- Assignment -
Only the lines from the opening of the material through the one containing "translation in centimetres" should be reproduced, each exactly as it stands.

┏━━

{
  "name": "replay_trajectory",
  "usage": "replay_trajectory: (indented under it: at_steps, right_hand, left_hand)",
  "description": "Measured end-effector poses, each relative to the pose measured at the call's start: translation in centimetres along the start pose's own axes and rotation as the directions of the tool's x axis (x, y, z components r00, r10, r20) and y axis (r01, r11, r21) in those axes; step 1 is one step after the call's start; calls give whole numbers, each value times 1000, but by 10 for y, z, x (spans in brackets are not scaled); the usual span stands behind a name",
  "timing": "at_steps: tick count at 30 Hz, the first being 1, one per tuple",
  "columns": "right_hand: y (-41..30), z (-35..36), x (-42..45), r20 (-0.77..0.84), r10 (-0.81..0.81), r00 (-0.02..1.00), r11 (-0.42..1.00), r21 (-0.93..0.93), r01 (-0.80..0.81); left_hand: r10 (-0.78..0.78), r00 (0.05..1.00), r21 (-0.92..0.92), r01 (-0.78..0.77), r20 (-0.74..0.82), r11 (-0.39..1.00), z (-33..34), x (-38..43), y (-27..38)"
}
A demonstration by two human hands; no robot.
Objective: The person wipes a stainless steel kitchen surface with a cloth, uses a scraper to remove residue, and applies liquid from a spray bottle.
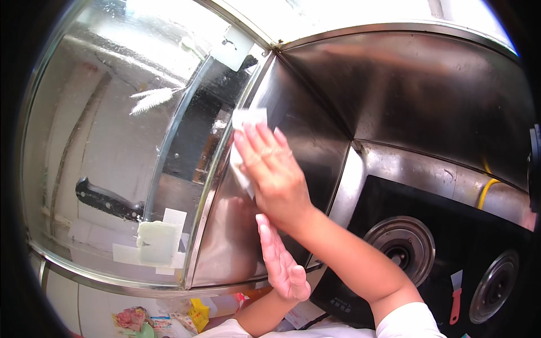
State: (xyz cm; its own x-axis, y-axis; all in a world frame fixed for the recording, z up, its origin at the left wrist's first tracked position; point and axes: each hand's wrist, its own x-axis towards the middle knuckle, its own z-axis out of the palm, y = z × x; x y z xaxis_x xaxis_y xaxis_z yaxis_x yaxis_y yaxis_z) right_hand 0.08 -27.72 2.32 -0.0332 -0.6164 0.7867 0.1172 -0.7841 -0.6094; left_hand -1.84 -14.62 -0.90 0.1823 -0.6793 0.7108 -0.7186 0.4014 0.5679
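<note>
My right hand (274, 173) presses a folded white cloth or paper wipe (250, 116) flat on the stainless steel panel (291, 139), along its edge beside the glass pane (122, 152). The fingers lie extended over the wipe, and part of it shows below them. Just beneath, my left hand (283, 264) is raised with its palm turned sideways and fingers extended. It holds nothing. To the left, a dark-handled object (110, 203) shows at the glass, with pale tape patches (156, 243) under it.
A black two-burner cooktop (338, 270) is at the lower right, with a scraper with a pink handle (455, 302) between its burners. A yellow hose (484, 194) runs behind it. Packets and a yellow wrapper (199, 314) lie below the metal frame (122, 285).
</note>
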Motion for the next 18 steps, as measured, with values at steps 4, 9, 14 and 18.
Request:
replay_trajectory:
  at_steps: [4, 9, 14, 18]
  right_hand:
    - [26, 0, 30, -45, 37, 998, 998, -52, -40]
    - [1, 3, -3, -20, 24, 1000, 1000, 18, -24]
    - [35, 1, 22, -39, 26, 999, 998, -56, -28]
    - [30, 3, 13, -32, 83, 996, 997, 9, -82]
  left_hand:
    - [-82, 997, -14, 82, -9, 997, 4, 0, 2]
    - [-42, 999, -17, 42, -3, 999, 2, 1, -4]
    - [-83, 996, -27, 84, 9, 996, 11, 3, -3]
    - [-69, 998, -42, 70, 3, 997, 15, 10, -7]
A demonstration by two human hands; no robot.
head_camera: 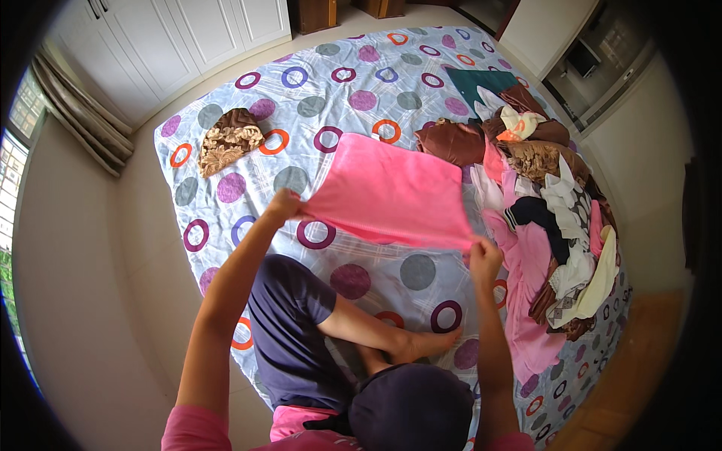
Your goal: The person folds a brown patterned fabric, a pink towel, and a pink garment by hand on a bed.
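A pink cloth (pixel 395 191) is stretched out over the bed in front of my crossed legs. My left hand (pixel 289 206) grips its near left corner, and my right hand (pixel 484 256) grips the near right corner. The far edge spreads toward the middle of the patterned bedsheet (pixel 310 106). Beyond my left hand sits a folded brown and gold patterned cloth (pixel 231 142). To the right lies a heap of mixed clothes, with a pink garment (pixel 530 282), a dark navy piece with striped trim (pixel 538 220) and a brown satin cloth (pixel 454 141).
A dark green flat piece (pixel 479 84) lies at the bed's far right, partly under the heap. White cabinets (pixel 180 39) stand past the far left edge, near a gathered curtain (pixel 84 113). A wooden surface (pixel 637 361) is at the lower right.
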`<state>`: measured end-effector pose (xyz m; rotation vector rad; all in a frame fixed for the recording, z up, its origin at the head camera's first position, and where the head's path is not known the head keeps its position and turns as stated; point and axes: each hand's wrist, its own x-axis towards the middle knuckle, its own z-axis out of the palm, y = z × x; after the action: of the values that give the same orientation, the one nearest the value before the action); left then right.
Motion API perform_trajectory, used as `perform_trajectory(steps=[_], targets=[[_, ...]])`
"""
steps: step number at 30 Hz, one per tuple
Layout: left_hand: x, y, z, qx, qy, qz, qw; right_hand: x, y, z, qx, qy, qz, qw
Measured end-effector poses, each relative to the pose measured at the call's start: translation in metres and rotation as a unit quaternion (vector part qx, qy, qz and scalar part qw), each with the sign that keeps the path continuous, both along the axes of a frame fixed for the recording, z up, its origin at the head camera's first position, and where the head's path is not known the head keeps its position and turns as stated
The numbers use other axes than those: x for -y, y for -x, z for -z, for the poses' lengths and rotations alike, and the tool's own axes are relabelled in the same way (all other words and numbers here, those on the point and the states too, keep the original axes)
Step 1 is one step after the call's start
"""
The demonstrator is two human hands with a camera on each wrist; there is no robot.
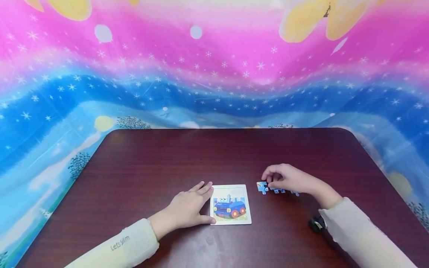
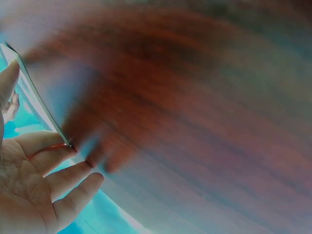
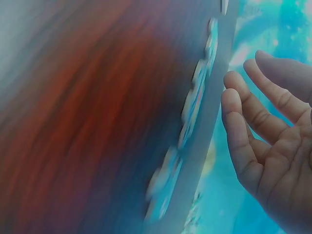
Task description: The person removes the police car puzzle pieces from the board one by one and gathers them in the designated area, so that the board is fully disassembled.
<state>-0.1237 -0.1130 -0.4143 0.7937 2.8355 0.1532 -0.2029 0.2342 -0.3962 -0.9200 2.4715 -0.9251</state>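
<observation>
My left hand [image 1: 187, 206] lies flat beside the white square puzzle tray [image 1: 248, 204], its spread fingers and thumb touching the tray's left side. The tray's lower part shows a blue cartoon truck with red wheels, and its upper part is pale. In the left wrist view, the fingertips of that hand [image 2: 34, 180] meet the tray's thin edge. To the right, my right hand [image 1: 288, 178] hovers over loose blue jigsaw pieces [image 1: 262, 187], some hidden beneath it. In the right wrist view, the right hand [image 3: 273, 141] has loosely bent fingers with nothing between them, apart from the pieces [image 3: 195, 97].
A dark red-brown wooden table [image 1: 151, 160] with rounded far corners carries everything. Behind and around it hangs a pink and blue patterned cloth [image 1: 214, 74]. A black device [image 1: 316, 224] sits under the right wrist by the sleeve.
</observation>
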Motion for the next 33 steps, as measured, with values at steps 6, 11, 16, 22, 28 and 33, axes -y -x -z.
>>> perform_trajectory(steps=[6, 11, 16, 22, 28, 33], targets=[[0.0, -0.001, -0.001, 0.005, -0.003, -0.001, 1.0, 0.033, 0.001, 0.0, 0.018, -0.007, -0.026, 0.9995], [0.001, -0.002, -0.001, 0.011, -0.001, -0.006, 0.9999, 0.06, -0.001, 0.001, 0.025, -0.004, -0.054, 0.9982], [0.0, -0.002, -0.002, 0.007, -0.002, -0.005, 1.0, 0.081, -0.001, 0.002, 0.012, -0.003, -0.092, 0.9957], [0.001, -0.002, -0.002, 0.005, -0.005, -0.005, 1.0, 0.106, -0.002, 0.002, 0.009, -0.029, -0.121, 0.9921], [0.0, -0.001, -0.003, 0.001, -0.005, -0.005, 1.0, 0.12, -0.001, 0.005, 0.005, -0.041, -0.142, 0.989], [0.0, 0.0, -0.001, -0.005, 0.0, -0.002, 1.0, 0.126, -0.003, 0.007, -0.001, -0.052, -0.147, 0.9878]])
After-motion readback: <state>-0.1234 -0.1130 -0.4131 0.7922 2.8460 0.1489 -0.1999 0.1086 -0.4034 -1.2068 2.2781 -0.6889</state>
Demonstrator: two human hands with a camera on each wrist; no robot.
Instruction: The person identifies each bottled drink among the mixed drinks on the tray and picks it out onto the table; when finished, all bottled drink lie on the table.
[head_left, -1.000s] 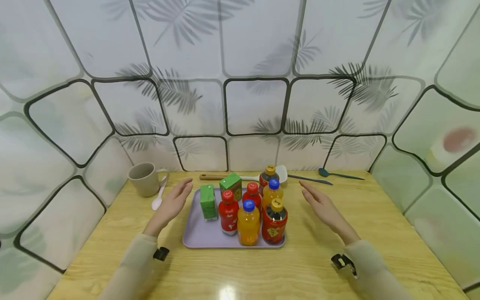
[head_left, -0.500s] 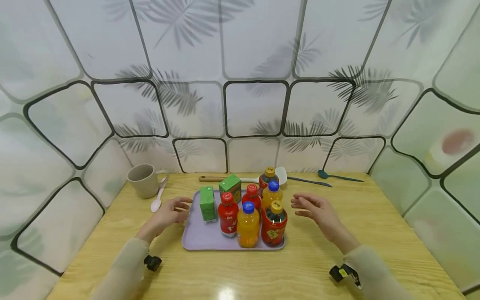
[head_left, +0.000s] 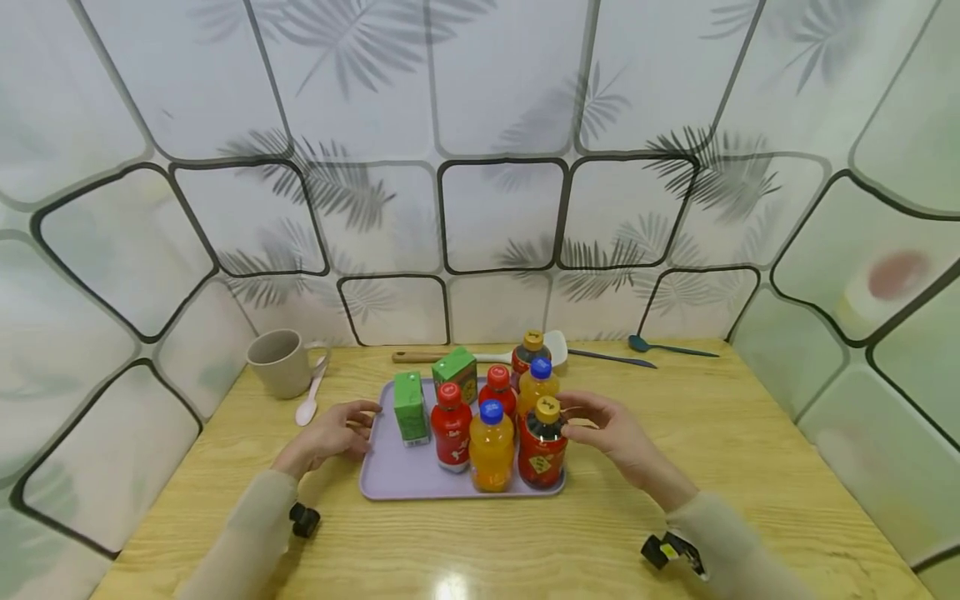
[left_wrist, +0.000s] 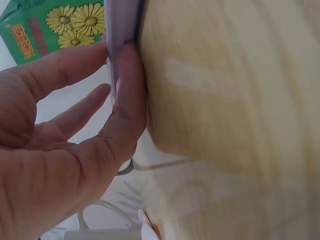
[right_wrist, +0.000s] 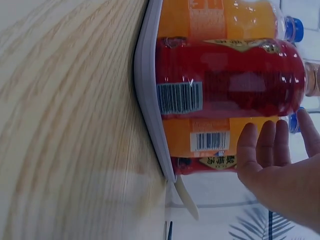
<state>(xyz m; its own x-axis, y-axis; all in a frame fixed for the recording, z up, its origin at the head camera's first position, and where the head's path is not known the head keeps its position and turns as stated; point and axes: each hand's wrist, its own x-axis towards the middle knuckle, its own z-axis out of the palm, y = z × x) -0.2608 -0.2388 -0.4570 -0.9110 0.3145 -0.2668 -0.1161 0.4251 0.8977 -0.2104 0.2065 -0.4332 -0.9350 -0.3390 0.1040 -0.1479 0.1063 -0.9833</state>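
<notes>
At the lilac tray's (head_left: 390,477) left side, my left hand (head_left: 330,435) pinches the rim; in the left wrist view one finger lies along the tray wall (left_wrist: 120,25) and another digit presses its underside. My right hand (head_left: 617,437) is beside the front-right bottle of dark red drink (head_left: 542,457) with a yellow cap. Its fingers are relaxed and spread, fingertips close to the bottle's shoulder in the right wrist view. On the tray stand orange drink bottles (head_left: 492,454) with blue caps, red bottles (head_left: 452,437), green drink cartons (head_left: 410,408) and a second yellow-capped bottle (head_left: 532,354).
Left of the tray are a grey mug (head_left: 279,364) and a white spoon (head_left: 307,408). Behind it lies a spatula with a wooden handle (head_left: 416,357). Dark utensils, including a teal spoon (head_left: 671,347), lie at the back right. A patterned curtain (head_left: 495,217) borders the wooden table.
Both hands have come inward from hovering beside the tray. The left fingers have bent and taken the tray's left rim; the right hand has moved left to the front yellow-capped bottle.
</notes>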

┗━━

- Written solution -
{
  "name": "replay_trajectory",
  "usage": "replay_trajectory: (indented under it: at_steps, right_hand, left_hand)",
  "description": "Measured end-effector poses, each relative to the pose measured at the call's start: translation in centimetres along the start pose's own axes and rotation as the directions of the tool's x axis (x, y, z components r00, r10, r20) and y axis (r01, r11, r21) in those axes; step 1 is one step after the call's start; calls give whole numbers, each value times 1000, but by 10 for y, z, x (spans in brackets are not scaled); the usual span stands behind a name",

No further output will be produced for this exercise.